Manchete: a notícia morreu. Só existem os acontecimentos. Sem hora e local definidos. Sem a priori. Tempo de irrupção. Erupção. Lava. Lavra. Palavra. Porque um jornal também pode ser dionisíaco. Sugerir ao invés de nomear. Isso para não suprimir três quartos da pensão “O Prazer do Poema”. Porque o deus dos hebdomadários, diários, gazetas e pasquins também é Hermes, o deus mensageiro. Da aurora e do acaso. O deus da curvatura do tempo que se fecha sobre si ao longo de um dia. A luz do sol é curva. Oblíqua. Porque um texto sempre esconde na exata medida que também revela. Acima de tudo deve restar algo informe, uma “parte maldita” de tudo o que se escreve, o implícito, sublime feitiço de toda enunciação. O que se quer dizer? Um sujeito indeterminado. Hecceidade. Subjetivação sem sujeito. Irrupção do desejo como acontecimento e disparo do sentido sob a superfície fantasmática da linguagem.
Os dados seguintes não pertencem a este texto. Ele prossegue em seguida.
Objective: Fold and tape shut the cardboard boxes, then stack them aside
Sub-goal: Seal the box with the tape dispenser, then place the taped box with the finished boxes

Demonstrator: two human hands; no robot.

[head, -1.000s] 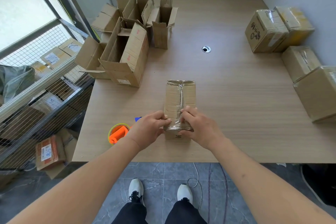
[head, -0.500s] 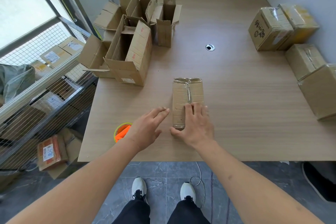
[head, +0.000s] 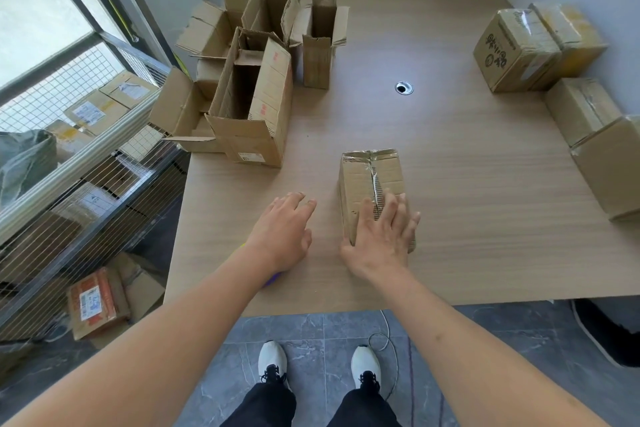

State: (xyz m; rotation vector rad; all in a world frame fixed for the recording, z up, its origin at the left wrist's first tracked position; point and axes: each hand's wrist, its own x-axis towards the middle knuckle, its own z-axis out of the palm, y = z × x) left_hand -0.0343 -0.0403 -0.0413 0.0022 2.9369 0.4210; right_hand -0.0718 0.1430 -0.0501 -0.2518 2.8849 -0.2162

Alguém com uma arma apontada para o leitor na capa. A última edição do RelevO (maio 2016). Estamos todos com as mãos ao alto. Aliás, já parou o leitor para pensar o quão é polida essa forma de interpelação dos assaltos que se cometem em língua portuguesa? “Mãos ao alto”. O que cansa no jornalismo convencional é que ele é potável. Falta ruído. Distorção. Faltam entranhas. É o império da rotina. Contra isso tudo só pode vencer a invenção. Sub-versão dos fatos pela maneira de dizer. 

Em verdade, não é viking. Meu machado é de Assis. Assim como São Francisco, despir-se de tudo o que é desnecessário. A mais preciosa das preposições de Italo Calvino, a leveza. Porque o mais difícil de se alcançar com a palavra é a simplicidade. Uma virtude estoica. Não o pouco. O raso. O apenas. Mas sim a potência do silêncio como luz que revela um mundo em cada palavra cavada na página. 

É assim que agradeço pela chance de colaborar com esse grande barato que é o RelevO. Espaço para ecos que vêm de uma multiplicidade de outras grandes festas: nosso saudoso Nicolau, assim como o Joaquim; Grimpa e Revista Coyote; Revista Medusa; a Musa Paradisíaca; isso para ficar no quintal de casa.  Por cima do muro dá para ver o eco dos ecos de outros tempos: o jornal O Beijo, Bondinho e o Flor do Mal (do mestre Luiz Carlos Maciel), e por que não, até o San Francisco Oracle, o supremo jornal psicodélico de todos os tempos, editado por Allen Cohen. 

Tal qual César às margens do Rubycon, “alea jacta est”. O que também pode ser entendido como “se segura malandro, pra fazer a cabeça tem hora”. Chegou a hora e a vez do RelevO crescer. Para o alto e para baixo. Ao redor e dentro da cachola de qualquer um que se permita embaralhar com suas páginas. Como dizia Torquato Neto “o barato é ocupar o espaço e depois poetar conforme for”. Que seja então. Ainda. (sempre quis terminar um texto com parênteses, assim, explicando um final em fermata, em suspenção, para deixar no ar alguma promessa que só conto qual é na próxima edição – e eu só poderia hifenizar dentro de parênteses aqui, porque qualquer outro editor já teria me escorraçado – é por essas e outras que o RelevO é singular).